Significant progress has been made, beginning in the 1990s, on questions related to the preservation of digital materials, resulting in robust guidelines for creating and maintaining trustworthy repositories for digital data. As of this writing, four repositories in North American have been certified as “Trustworthy Digital Repositories” by the Center for Research Libraries (CRL), a body that has taken on the work of certification on behalf of its extensive community. These repositories are Portico, HathiTrust, Chronopolis, and Scholars Portal. Each of these repositories has a different focus and model of services: Portico preserves licensed e-book and e-journal content that it may make available separately from licensors in cases of designated “trigger events”; HathiTrust preserves and provides access to book and journal content digitized from partnering libraries; Chronopolis provides preservation services for a broad variety of data; Scholars Portal offers a wide range of content but has been certified in particular for its ability to manage electronic journal content. Even with their different foci and service models, these repositories share underlying missions to preserve digital content for their communities, and their formal certification contributes to their legitimacy and importance.
Of course, there are many more preservation efforts in existence than the ones that have been certified, and there are more frameworks in use to evaluate repositories than the framework used by the Center for Research Libraries. A significant number of academic, research, or governmental institutions in North America, Europe, Asia, and Australia have their own digital preservation programs, and a number of shared preservation initiatives—such as LOCKSS, CLOCKSS, MetaArchive, and the emergent Digital Preservation Network (DPN)—have gained increasing support and importance in recent years. Meanwhile, efforts such as the International Internet Preservation Consortium (comprising primarily national libraries from around the world, but also including nonprofit organizations such as the Internet Archive, Internet Memory Foundation, and National Film Board of Canada), are tackling issues around the preservation of the World Wide Web.

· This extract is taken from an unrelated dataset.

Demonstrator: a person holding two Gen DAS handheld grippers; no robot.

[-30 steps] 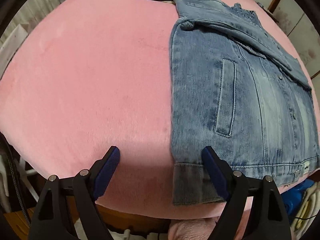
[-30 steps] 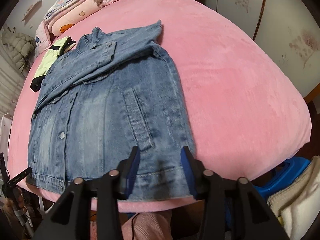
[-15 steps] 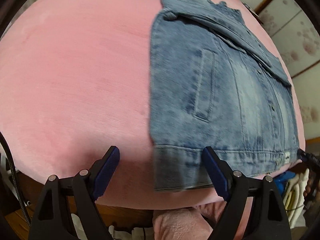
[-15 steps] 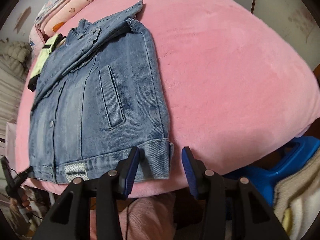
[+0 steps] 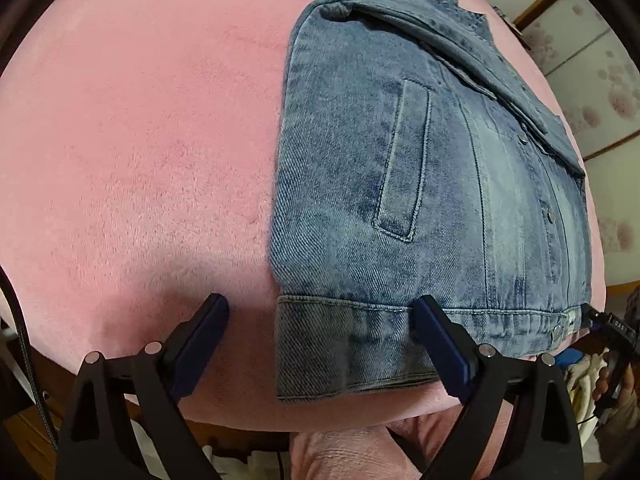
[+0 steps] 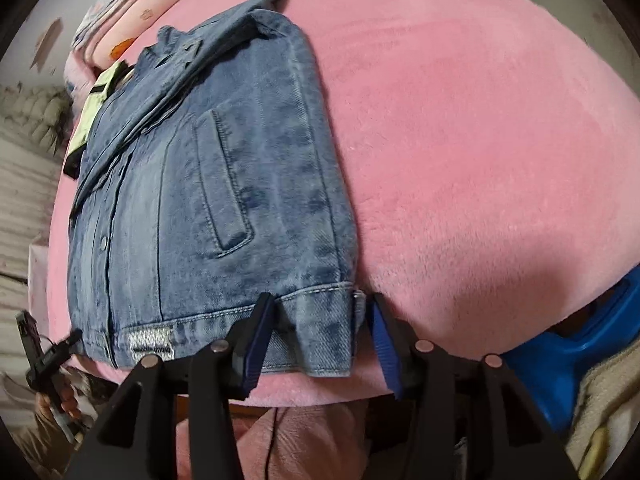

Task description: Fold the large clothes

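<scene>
Both grippers sit spread at the hem of the denim jacket (image 5: pixel 404 184), nothing pinched yet.

My left gripper (image 5: pixel 320 344) has just been opening and stands wide, straddling the jacket's hem corner on its side, one pad on bare pink bedspread (image 5: pixel 132 140), the other over the waistband. My right gripper (image 6: pixel 320 340) has also just been opening; the opposite hem corner lies between its jaws, but I see no pad pressing it. The jacket lies flat, front up, on the bedspread, sleeves folded across the chest; its long axis runs from the hem at the bed's near edge to the collar at the far end. My worry: closing now, the left pad may grab plush with the denim, or catch only the top layer, so the fold drags crooked.
</scene>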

In the next several years, I believe we will see expanded collaboration among publishers, nonprofit organizations, and cultural heritage institutions to increase the amount of “secured” data that will flow, or at least have the possibility to flow, into the Computer of the future. There are a number of areas of concern, however, that are not necessarily covered by current initiatives, where I believe there will be progress in the near term, but where progress will be more slow. These concerns relate to the range of the participants involved in digital preservation initiatives and the scope of the data that is preserved.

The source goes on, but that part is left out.